Once your dough is cool, take out one section at a time and place it onto a large sheet of well-floured wax paper. Preheat oven to 350 degrees F. Add a little bit of flour to the top of the dough, rolling pin, and hands as well. Don't be afraid to use flour on top of the dough as it will disappear when baking.
Roll dough out into about 1/4 inch thick. I left mine a little thicker because my cookie cutter was pretty big so it was difficult to move thin dough to the cookie sheet. Watch your edges to make sure they're not too thin. Use the cookie cutter to cut into shapes, press the dough back together then roll out again and repeat.

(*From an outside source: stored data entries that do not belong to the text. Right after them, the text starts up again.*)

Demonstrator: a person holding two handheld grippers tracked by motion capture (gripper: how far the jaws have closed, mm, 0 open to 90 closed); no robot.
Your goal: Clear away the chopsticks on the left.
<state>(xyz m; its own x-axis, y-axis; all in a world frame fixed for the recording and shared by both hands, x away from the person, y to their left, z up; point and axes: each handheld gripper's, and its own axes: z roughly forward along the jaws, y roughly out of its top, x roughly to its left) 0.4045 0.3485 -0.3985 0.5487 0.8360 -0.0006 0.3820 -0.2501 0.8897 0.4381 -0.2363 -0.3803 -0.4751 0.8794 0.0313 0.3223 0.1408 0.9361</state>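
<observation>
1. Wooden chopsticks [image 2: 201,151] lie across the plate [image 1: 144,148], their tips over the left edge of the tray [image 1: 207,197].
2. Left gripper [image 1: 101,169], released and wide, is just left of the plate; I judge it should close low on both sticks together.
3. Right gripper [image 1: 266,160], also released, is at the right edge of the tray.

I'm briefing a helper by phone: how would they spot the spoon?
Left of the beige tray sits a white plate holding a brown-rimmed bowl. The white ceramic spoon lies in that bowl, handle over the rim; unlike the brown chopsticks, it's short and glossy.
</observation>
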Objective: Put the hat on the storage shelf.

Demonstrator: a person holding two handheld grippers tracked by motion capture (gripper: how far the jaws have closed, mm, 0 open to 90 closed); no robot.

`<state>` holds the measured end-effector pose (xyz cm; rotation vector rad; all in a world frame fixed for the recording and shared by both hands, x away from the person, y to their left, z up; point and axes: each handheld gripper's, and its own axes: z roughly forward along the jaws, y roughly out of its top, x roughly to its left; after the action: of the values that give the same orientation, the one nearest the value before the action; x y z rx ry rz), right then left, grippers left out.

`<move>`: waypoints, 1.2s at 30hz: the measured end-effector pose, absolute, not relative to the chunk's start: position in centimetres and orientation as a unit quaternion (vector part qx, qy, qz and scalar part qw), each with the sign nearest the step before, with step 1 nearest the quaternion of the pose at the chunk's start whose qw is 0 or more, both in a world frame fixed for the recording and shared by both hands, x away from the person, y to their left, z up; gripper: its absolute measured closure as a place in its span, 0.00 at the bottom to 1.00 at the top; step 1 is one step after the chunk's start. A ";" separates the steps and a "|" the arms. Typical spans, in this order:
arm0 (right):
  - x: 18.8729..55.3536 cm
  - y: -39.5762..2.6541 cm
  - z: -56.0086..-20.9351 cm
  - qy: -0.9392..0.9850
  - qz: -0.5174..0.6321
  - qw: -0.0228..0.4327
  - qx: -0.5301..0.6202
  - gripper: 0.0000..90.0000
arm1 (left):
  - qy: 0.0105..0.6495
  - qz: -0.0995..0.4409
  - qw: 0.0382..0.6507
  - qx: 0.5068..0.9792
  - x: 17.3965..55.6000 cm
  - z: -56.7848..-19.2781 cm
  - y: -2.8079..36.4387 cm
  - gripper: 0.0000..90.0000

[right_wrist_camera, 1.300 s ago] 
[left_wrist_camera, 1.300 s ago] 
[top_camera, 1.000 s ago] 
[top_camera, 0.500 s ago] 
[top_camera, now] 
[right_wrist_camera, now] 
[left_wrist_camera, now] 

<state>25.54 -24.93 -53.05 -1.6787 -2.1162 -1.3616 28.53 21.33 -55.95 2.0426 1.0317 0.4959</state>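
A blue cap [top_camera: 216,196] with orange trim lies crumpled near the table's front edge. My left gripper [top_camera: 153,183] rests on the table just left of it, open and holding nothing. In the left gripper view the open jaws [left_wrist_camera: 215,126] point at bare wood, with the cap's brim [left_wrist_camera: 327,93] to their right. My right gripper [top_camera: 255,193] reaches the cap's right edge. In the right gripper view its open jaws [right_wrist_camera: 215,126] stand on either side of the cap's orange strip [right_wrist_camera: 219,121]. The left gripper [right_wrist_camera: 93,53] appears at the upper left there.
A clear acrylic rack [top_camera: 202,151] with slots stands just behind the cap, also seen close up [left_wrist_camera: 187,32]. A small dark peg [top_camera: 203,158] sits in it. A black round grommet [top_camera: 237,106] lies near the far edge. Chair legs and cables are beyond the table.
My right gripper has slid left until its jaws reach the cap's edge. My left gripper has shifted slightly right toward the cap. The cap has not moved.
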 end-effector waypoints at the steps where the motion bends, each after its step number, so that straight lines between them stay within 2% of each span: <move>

Bake at 350° F for 9 to 12 minutes. Wait at least 5 minutes and transfer cookies to a wire rack to cool. Be sure your cookies are completely cooled before decorating.
*See note about icing before you begin* In a medium sized mixing bowl add powdered sugar, milk, corn syrup and vanilla, with a fork mix until well combined. Transfer to an icing bottle. I like Sweet Sugarbelle 4 ounce squeeze bottle with a #2 stainless steel tip available on Amazon.
Decorate with icing and sprinkles any way you’d like. I use Wilton holiday mix and but a
dap of icing under them to hold them in place.
- The icing makes much more than you’ll need. I included enough for you to completely cover the cookies if you’d prefer that look. If you like a minimal look consider cutting this recipe in half.
- I used Golden Barrel Brand corn syrup and Wilton Holiday Mix for sprinkles
- This recipe makes about 2 dozen cookies and they stay fresh in an air tight container, at room temperature for about a week.
- Prep Time is about 3 hours. 1 hour to prepare and decorate and 2 hours to chill.
- This cookie is not sturdy enough for gingerbread houses.